A particular Mishnah (8:8) learnt this week is understood quite differently by the Rishonim.
The Bartenura understands that the Mishnah discusses a small pieces of dough resting on a kneading trough. The first case is where the trough is inclined. If there are three pieces in a row one above the other and the bottom piece is wet, then the trough remains tahor. Recall, that for food to pass on tumah, it must be the size of a kebeitzah (an egg). The Bartenura explains that even if the pieces are in contact with one another, they do not combine to make that minimum volume. The pieces of dough would need to "bite" into one another, such that if they were pulled apart, bits of one would be pulled away with the other. Had they combined, then they would have made the liquid tameh which, by way of a rabbinic decree, would have made the trough tameh. That is indeed that case if there were two pieces of two that made the volume of a kebeitzah. R' Dosa maintains that even in that case, they would not combine unless the two pieces were pressed together.
The Mishnah continues however that if the trough was resting flat, then any number of small pieces could combine. The reasons is that the liquid on which all the pieces rest is stationary and is able to combine the pieces. R' Dosa disagrees in that case as well.
The Mishnah Achrona explains that we learn a number of points from this Mishnah. From the final case we learn that only liquid that is stationary can combine different pieces of dough. From the first cases however, we learn that even if the pieces are on an incline, the surface liquid can combine two pieces. How so? Citing the Raavad he explains if there is a kebeitzah volume of pieces in direct contact with liquid, then they can make the liquid tameh. This is the case where there were two pieces totalling a kebeitzah. There was a kebeitzah volume of tameh food in contact with the surface liquid, which therefore made it tameh, thereby making the trough tameh. The reason why in the first case, with three pieces, the trough remained tahor, was because only one piece was wet and only two pieces where in contact with the liquid, which was still less than a kebeitzah.
The Rambam however explains that in the first case it is the trough that was wet (and not one of the pieces of dough). Since it is on an incline it can only combine two pieces, but not three. The Mishnah Achrona understands that this is even if the pieces were not in contact with one another. Kehati explains that the reason why they can combine when there are two pieces is because the liquid between them is in contact with tameh food that (together) is the size of a kebeitah.

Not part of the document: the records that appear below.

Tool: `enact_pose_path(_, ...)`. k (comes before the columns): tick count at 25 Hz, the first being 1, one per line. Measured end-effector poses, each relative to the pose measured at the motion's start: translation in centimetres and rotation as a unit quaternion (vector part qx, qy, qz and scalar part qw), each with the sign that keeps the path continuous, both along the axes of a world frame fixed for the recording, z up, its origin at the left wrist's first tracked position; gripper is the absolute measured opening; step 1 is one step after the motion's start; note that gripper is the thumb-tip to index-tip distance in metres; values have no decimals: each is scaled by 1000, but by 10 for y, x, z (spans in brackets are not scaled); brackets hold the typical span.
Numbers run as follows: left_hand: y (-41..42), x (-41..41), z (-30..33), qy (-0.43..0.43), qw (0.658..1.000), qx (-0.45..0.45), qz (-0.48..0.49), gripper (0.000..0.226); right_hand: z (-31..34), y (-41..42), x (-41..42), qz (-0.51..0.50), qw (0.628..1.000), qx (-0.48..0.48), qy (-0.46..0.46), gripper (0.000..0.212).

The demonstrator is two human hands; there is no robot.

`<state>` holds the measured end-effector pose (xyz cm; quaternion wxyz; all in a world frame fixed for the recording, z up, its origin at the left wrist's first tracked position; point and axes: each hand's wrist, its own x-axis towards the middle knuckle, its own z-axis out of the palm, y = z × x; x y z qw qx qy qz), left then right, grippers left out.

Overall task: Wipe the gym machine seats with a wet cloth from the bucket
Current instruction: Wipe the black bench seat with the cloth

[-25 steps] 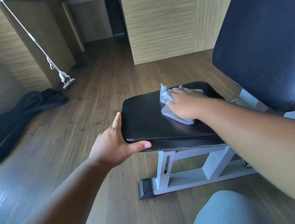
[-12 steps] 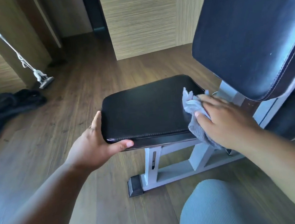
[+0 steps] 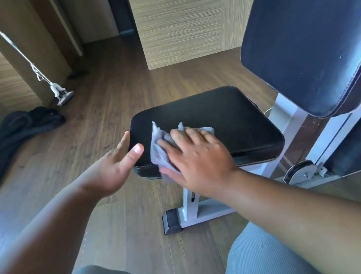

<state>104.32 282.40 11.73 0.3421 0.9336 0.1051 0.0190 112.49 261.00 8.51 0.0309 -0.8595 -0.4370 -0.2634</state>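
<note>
While the right hand (image 3: 198, 157) presses the cloth (image 3: 161, 147) flat, fingers straight, the seat (image 3: 228, 119) runs left to right. The left hand (image 3: 114, 164), grip apart, touches its left end.

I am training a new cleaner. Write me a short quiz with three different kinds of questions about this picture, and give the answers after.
1. True or false: the right hand presses the crumpled grey cloth flat on the black padded seat.
2. Which corner of the seat does the left hand touch? A) near left B) far right C) none
3. Fill in: the long-handled mop leans against the ____.

Key: 1 true; 2 A; 3 wall.
</note>
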Motion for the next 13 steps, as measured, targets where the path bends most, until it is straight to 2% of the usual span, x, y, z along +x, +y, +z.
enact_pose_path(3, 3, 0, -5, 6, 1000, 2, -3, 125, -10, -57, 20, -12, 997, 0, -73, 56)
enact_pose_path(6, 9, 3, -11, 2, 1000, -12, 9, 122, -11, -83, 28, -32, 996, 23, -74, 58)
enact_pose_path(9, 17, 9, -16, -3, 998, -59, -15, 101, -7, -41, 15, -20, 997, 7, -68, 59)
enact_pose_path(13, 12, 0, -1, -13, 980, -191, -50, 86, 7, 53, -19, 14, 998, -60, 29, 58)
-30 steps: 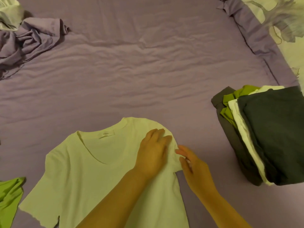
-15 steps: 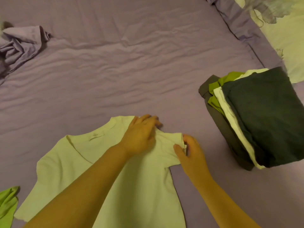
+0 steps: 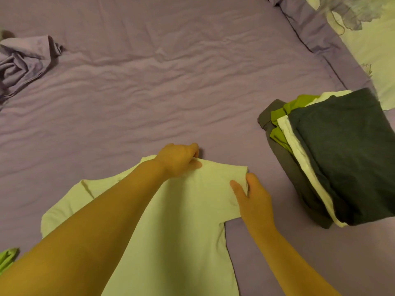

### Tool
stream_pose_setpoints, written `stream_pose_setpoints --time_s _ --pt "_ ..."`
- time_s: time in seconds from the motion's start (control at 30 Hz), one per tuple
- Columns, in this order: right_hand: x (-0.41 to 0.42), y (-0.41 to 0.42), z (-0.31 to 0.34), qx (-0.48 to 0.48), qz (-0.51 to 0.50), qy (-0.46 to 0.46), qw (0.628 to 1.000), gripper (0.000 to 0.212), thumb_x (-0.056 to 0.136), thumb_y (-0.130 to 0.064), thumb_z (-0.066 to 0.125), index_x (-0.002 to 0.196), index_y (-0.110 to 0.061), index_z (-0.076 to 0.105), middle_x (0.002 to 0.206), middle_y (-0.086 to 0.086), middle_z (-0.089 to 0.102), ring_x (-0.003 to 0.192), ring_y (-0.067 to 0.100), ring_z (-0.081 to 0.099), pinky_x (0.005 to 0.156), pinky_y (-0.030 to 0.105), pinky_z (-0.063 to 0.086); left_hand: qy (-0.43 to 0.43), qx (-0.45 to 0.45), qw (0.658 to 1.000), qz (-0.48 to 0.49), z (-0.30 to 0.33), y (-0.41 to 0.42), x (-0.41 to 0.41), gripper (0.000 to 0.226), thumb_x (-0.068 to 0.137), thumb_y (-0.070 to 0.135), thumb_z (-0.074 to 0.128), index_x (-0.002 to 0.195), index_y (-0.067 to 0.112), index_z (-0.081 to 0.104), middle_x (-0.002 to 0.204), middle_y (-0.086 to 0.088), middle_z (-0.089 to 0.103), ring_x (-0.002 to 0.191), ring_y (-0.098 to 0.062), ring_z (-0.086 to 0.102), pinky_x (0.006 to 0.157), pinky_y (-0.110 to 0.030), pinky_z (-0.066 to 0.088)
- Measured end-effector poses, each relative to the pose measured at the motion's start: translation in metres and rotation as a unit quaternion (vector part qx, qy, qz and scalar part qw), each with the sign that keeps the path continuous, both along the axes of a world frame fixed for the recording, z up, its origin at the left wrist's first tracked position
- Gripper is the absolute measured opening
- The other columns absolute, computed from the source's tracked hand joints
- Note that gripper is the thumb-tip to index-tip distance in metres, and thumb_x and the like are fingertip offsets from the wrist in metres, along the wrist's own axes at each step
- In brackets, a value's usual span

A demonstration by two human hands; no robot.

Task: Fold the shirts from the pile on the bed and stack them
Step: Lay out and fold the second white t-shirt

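Note:
A pale white t-shirt (image 3: pixel 183 221) lies flat on the purple bed sheet (image 3: pixel 171 92) at the near edge. My left hand (image 3: pixel 179 159) reaches across it and pinches the right shoulder seam at the top. My right hand (image 3: pixel 254 201) grips the end of the right sleeve, thumb on top of the cloth. My left forearm hides the collar. To the right sits a stack of folded shirts (image 3: pixel 333 154), dark grey on top with white, green and grey below.
A crumpled purple garment (image 3: pixel 23 60) lies at the far left. A bit of green cloth (image 3: pixel 7 258) shows at the lower left edge. A floral pillow (image 3: pixel 372 35) with a purple border lies at the upper right.
My left hand has slid up from the shirt's chest to the shoulder seam and pinched it. My right hand has closed on the sleeve end, and the sleeve now lies spread out.

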State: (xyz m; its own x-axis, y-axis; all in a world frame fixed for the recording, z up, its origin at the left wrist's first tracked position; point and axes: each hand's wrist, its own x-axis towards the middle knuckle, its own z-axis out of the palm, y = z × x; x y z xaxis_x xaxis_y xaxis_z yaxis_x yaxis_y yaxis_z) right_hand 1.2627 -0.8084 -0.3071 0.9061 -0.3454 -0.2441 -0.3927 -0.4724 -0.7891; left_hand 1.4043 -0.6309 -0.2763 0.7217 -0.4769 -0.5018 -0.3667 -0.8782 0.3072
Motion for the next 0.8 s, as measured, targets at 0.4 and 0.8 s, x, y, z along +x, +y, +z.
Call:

A ramification of this debate may be found in another Mishnah (9:8). If a dead sheretz is found in a mill used for crushing olives prior to pressing, then only the olives in contact with the sheretz are tameh. The Mishnah adds that if there is already oil collecting beneath the olives then they are all tameh. The reason is that the sheretz would make the olives that they are contact with tameh; they would be a rishon le'tumah. Those olives would make then make the liquid tameh. As mentioned above, by way of the rabbinic decree, tameh liquids always became a rishon le'tumah. Consequently they would make the remaining olives also tameh. Exactly what level of tumah might depend on how we understand our Mishnah.
The Mishnah Achrona explains that according to the Bartenura, the pieces of dough ordinarily cannot combine unless they bite into each other. In our Mishnah, we learn that the liquid serves that purpose. Consequently, that liquid effectively turns the pieces into one mass. That being the case, the liquid would make all the olives considered one mass. This would mean that from the outset they would all be considered as having come into direct contact with the sheretz and be a rishon le'tumah. That reasoning was not necessary for the Rambam. The liquid definitely combined them for tumah transfer, but it does not necessarily make them considered one mass. Consequently, in that Mishnah, the other olives may have only became tameh as a result of the tameh liquid, and would therefore be a sheni le'tumah.